(Work task):
Of the entries below, copy only those lines that contain the word "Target".

(Excerpted data):
┌────────

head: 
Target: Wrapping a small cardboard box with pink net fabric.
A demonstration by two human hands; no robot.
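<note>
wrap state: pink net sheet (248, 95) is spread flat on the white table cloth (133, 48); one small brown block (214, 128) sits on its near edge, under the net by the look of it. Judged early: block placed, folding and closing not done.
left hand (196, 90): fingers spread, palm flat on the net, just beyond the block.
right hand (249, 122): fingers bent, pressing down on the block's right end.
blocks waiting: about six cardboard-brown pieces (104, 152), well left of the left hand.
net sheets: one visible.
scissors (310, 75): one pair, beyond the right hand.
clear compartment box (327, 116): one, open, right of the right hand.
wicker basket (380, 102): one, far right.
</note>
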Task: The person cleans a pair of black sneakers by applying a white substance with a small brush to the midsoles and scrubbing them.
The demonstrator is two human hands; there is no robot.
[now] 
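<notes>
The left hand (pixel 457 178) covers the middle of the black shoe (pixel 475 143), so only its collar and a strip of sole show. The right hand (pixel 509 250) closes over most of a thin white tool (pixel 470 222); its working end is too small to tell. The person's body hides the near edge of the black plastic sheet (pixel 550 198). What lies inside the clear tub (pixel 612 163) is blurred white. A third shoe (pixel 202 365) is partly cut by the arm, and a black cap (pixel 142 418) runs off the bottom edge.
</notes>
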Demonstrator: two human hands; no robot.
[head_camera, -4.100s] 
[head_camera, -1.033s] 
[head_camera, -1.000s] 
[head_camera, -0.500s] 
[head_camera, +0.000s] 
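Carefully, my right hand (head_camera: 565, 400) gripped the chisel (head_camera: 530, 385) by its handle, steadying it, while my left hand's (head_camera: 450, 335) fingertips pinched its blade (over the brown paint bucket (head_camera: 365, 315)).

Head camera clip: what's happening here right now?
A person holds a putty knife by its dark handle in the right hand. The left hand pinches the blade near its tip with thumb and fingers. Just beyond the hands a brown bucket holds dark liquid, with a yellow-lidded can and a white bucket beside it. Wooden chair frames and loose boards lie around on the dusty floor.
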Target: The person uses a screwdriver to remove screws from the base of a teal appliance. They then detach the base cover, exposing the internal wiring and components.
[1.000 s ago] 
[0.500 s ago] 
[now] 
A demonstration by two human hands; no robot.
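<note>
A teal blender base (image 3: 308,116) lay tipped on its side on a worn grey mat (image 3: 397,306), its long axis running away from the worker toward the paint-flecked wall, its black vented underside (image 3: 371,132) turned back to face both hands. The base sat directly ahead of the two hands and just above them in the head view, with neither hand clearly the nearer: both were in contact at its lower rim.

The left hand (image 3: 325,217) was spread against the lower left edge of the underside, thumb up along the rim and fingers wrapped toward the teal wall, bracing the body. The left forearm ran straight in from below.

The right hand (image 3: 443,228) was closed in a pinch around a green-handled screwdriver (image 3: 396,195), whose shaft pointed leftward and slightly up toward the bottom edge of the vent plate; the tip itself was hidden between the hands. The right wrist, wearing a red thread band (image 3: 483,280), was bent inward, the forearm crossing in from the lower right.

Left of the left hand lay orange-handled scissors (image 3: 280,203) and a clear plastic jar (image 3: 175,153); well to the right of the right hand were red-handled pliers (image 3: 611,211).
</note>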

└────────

(Output for this task):
Target: Wrapping a small cardboard box with pink net fabric.
Target: The person uses a screwdriver to remove screws from the base of a teal appliance. They then detach the base cover, exposing the internal wiring and components.

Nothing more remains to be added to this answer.